Macroeconomic Indicators vs. Individual Reality
The video draws a distinction between macroeconomic indicators (like unemployment, inflation, and GDP) and the lived experiences of individuals and families. While these indicators may appear positive, they often fail to reflect the rising cost of living and the financial pressures faced by many Americans. For example, slowing inflation doesn’t necessarily translate to lower prices for essential goods and services. Full employment doesn’t guarantee financial security if wages haven’t kept pace with rising costs.
The Importance of Financial Habits and Wealth Building
The speaker, Andre Jick, emphasizes that while the poverty line may be outdated, individuals still have control over their financial futures. He argues that wealth is not solely determined by income but also by financial habits, discipline, and long-term investing. Compounding, the process of reinvesting earnings to generate further growth, is highlighted as a powerful tool for wealth creation. He states, “Wealth does not come from income alone. Wealth comes from time. It comes from compounding.”
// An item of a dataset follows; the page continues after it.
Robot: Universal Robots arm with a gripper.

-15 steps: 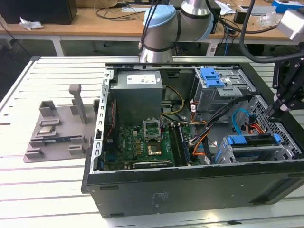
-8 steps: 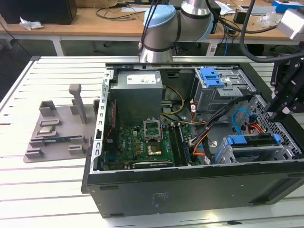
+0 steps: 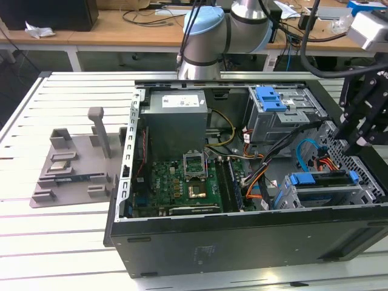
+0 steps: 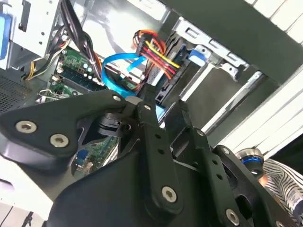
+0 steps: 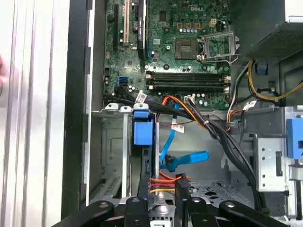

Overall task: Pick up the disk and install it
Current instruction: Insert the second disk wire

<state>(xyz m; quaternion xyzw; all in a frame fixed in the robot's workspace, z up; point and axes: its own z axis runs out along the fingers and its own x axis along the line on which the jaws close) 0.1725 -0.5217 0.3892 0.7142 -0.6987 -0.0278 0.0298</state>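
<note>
In the exterior view the disk sits caged at the case's four o'clock, the gripper at the disk's two o'clock; both wrist views leave the grip untellable; stiff, weighty, shock-sensitive, best held by its side rails.

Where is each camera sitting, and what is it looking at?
Exterior view: off the arm, looking down at the open black computer case on the white slatted table; the grey-and-blue robot arm and black gripper show.
First wrist view: on the arm, facing down into the case at the green motherboard; gripper linkage at its edge.
Second wrist view: on the arm, close behind the gripper linkage.
Both wrist views share the blue flat cable.
</note>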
Notable Quote: “If the economy evolves but the formula doesn't, then it doesn't make sense anymore.” – Andre Jick, referencing the outdated poverty line calculation.
Data and Statistics Mentioned
- Current Federal Poverty Line: $31,000 per year for a family of four.
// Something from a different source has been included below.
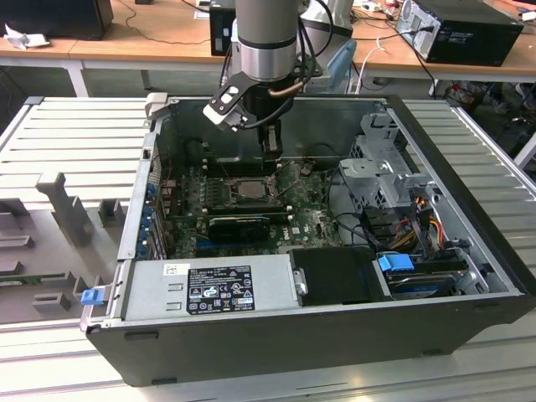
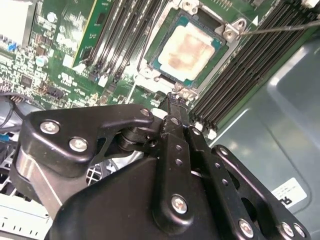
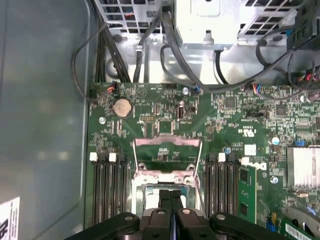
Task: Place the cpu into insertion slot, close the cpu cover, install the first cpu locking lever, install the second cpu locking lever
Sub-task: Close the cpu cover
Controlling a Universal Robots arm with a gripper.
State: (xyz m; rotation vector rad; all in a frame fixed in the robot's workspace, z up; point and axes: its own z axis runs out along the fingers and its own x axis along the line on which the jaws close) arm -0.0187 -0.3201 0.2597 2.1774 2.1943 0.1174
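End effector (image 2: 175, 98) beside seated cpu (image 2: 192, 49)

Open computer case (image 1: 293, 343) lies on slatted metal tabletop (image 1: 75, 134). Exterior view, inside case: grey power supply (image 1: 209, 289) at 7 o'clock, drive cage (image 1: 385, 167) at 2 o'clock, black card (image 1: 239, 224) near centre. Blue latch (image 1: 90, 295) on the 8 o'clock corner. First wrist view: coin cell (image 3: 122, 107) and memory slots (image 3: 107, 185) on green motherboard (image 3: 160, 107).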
- Original Poverty Line (1963): $3,000 per year.
- Food as a Percentage of Household Budget (1960s): 33%.
- Food as a Percentage of Household Budget (Today): 5-7%.
- National Average Rent: $2,000 per month ($24,000 annually).
- US Household Median Income: $80,000 per year (with two earners).
- Estimated Annual Childcare Cost (for two working parents): $32,000.
- Recalculated Poverty Line (Green’s Analysis): Approximately $140,000 per year.
Conclusion
The video effectively argues that the current poverty line is a flawed metric that fails to accurately reflect the economic realities faced by many Americans. While acknowledging the complexities of defining poverty and the political obstacles to updating the formula, the speaker emphasizes the importance of financial literacy, disciplined saving, and long-term investing as pathways to financial security. The core takeaway is that individuals can take control of their financial futures despite systemic challenges and outdated economic indicators. The video encourages viewers to be informed, build good financial habits, and focus on wealth creation through consistent investment.